Cette approche intégrée et proactive est essentielle pour atténuer les effets du changement climatique et améliorer la stabilité et le développement durable dans le Sahel. Elle démontre un engagement envers une vision collective qui tire parti de la force des partenariats régionaux pour aborder les défis entrelacés du climat et de la sécurité dans cette région vulnérable.

Mobilisation pour le Sahel : vers un avenir plus résilient

La convergence des crises climatiques et sécuritaires au Sahel, particulièrement au Mali et au Burkina Faso, souligne l'urgence d'une action coordonnée et robuste aux niveaux régional et international.
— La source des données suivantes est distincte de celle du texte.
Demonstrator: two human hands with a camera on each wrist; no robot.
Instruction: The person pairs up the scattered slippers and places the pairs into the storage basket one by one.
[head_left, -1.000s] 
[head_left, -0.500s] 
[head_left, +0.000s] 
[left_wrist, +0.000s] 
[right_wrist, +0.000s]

Ces deux pays, souvent au centre des problèmes de sécurité et de changement climatique, nécessitent une approche intégrée qui aborde les urgences immédiates tout en préparant des solutions de résilience à long terme. Avec plus de 20 millions de personnes affectées par l'insécurité alimentaire dans la région et des taux croissants de déplacement interne, l'impératif de stabilité et de développement durable n'a jamais été aussi critique.

La communauté internationale, incluant des organisations telles que l'ONU et l'Union africaine, doit renforcer son soutien par le financement, les transferts de technologie et l'assistance technique tout en respectant les spécificités et les besoins locaux. Par exemple, investir dans des infrastructures résilientes au climat peut réduire les coûts liés aux catastrophes naturelles, qui pourraient atteindre des milliards annuellement si aucune action n'est prise. De plus, les systèmes d'alerte précoce et les programmes de gestion des ressources naturelles doivent être améliorés et étendus pour couvrir de plus grandes zones avec une plus grande précision.

L'importance de la coopération transfrontalière est également primordiale. Les pays sahéliens doivent travailler ensemble pour partager des ressources, des connaissances et des stratégies afin de créer une synergie qui transcende les frontières nationales. Cela inclut la gestion conjointe des bassins versants et des terres agricoles, essentielle dans une région où l'eau et la terre sont des ressources limitées et contestées. Ce partenariat étendu et cette action collective sont vitaux pour promouvoir un Sahel plus stable et prospère face aux défis climatiques et sécuritaires imminents.